Moving here has it's own drawbacks. For instance, I have no friends or family here. I have no where to live. Life here is expensive. Jana would put a contract out on my life.
It would be such an adventure, though!
Adventures are so much fun to think about. Less fun to actually live them.
I have no clue what we will do today. I want to do something grand and wonderful. But I actually can't afford to.
Perhaps I shall have an inspiration here in a bit, and then I shall write a witty blog. Or a controversial one. People comment when I am controversial.
Have a great day, all you internet friends.

Wednesday, July 18, 2007

possibilities

It seems to be Wednesday, and the outside is drizzling a bit. It's a fabulous sort of weather for mid-July. I wish we had some of that in the Boise area. It's red wine weather.
Today, I think I am going to dash off to the city. Wouldn't that be a blast? If we take off soon here, we can grab the ferry, and play in Seattle. Doesn't that sound like a delightful thing to do?
My other option is to stay here and get some work done. What fun would that be?
I'll let you know how it turns out!

Tuesday, July 17, 2007

Stalkers, Unite!

Kara's sister came over today. That was too funny.
She and her husband are newly arrived from Hawaii, and they happened to be passing through this little town, while on the phone to Kara. Kara said, "Kelly's in Poulsbo" and Krista said, "we're driving thru Poulsbo!" So they detoured and brought lunch to my house.
Now, since Krista is Kara's sister (hi Kara), and Yvonne's daughter (hi Yvonne), that makes her one of the people I've know for nearly 4 decades. We have annual visits and shared custody of occational white wine at BarDeNay.
We'll meet up in Boise in two weeks for that wine part. Today it was coffee, what with the early hour and all.
Today I also talked with Kris on the phone. Hi Kris! Not KJP, but my Boise friend, Kris whom I love and miss. She and her family have joined our house church.
KJP is another story. I think he's in town, here in the Seattle area. Maybe he's stalking me after all. Hi KJP! You all need to comment and tell him that it would be ok for him to meet me for a very public cup of coffee. Tell him that I am not an axe murderer, and that I will beat him up if he is a stalker. Because, otherwise, how does one meet one's internet buddies? Go on, tell him it's okay.

Monday, July 16, 2007

More Lofty Squawking

Oh, I know, let's tackle predestination next!

No?

Imagine that.



I have had a headache for two days straight from thinking too hard. I think maybe I broke something. It didn't help a lot.

I think too much.

My Uncle said something once regarding new Christians. He was talking about discipleship, and how to begin a person down that yellow brick road. He said to have them talk to Jesus, listen to what He says, and obey Him right away. That sounds like a fabulous way to function. Simple, straight-forward, no over thinking.

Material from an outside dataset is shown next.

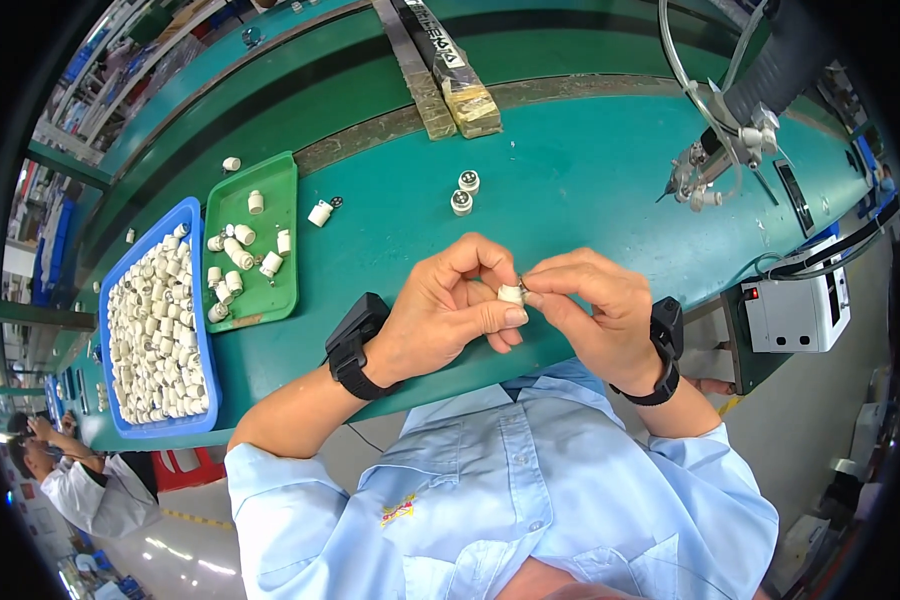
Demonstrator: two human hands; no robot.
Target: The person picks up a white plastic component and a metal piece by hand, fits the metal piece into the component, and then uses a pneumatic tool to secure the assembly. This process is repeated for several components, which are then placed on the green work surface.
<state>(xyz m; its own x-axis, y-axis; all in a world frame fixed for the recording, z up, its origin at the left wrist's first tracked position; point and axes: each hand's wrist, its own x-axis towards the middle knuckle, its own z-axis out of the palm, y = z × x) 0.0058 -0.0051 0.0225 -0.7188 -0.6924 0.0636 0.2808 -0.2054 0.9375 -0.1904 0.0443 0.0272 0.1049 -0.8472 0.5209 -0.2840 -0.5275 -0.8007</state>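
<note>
Mid-frame, left fingers (pixel 487 317) grip a smooth, stubby white cylinder (pixel 511 295), long axis roughly sideways; right fingers (pixel 570 284) pinch its right end.

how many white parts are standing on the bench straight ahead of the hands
2: the farther white part and the nearer white part, close together beyond the left hand, dark-patterned ends up. The hands could hide others.
</note>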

Meanwhile, back at the ranch:

The sea is tranquil, though the tide is very high this evening.

There are a couple of nests high in a tree near the house, they are full of squawking creatures with no respectable curfew. I am told the beings are blue herons. I was heretofore unfamiliar with their nesting habits. They create these enormous hodge-podge nests much like Eagles. And there they leave their young to completely freak out. All. Night. Long.

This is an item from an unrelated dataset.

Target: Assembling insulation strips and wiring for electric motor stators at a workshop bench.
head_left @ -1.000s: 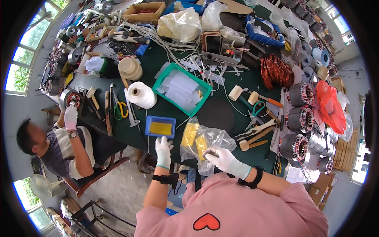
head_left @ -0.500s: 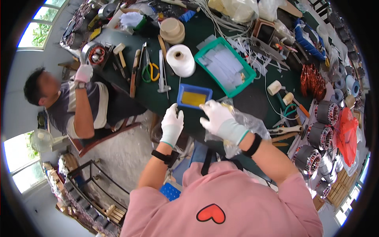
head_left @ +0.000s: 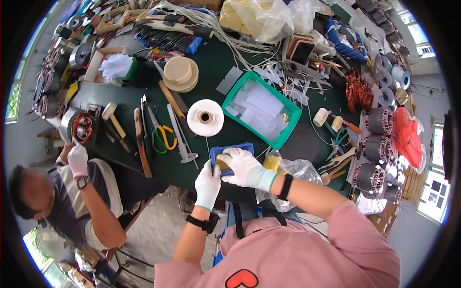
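Note:
A small blue plastic tray point(head_left: 243, 146) with yellow pieces point(head_left: 222, 163) in it sits near the table's front edge. My right hand point(head_left: 246, 169), in a white glove, reaches over it from the right, thumb and fingers apart around the yellow pieces. My white-gloved left hand point(head_left: 208, 184) is closed at the tray's near left corner, fingertips against its rim. Just beyond the tray stands a white spool point(head_left: 205, 126) with a thread running down from it. A green tray point(head_left: 261, 139) of white paper strips lies behind and to the right.
Left of the spool lie a caliper point(head_left: 184, 149), scissors point(head_left: 165, 139) and a mallet point(head_left: 115, 117). A clear plastic bag point(head_left: 300, 173) rests beside my right forearm. Wound stators point(head_left: 369, 177) line the right side. A co-worker's gloved hand point(head_left: 78, 161) is by a stator point(head_left: 79, 126) at left.
My right hand has moved left over the blue tray, covering much of it. My left hand has come up to the tray's corner. The whole view has shifted and turned.

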A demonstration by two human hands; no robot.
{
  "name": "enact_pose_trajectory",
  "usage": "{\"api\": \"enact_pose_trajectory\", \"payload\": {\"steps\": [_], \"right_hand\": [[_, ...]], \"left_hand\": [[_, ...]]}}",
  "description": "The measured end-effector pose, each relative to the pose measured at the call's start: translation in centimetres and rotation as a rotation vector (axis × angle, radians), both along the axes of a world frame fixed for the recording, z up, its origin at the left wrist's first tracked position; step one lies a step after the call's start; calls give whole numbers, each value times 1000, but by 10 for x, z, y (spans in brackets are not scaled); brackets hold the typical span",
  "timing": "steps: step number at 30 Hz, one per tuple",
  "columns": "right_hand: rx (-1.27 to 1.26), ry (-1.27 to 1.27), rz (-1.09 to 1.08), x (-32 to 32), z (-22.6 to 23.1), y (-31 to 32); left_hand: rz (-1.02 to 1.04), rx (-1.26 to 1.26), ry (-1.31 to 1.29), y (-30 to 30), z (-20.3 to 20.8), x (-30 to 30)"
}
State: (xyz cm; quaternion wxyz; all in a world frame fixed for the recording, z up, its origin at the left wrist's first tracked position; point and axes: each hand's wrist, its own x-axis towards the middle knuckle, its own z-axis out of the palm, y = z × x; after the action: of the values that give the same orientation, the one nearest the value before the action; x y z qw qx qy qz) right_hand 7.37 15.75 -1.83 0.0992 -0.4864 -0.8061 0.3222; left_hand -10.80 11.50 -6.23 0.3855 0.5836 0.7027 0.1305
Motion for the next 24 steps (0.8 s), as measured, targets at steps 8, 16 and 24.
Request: {"api": "enact_pose_trajectory", "payload": {"steps": [8, 16, 24], "right_hand": [[146, -21, -367, 108, 15, 260], [148, -275, -236, 107, -81, 373], [193, -272, -357, 102, -86, 364]], "left_hand": [[198, 64, -247, -28, 5, -26], [353, -87, -275, -77, 11, -52], [431, -143, -297, -57, 4, -39]]}}
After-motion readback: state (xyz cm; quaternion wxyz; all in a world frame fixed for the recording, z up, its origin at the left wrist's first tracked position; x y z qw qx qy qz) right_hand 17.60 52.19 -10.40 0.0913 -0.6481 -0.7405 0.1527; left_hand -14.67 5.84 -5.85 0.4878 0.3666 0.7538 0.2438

For the moment, it's quiet. The kids are getting ready for bed. The squawking has yet to begin. I am sleepy. Good night, friends.

Saturday, July 14, 2007

helpful/not helpful

This question of biblical interpretation has come up from several different conversations lately, which is why it's on my mind. I know that it sounds as if I'm spoiling for a fight, but that wasn't really my intent.
I would like to pull a few of you aside and ask how you deal with this stuff.
For real.
Except, I feel like someone who's been abducted by aliens, because you all look at me like I need to take my meds. So my questions don't get answered.
I'm really asking this: If I go ahead and stop covering my head for worship, and talk freely at church, what is the next step? What will it do to my understanding of Who God is, and how I am to take Him at His Word? I have based my desisions on Scripture being Absolute and solid. If the bible doesn't mean what it appears to say, then how am I to live? (Is that a UFO in the sky?)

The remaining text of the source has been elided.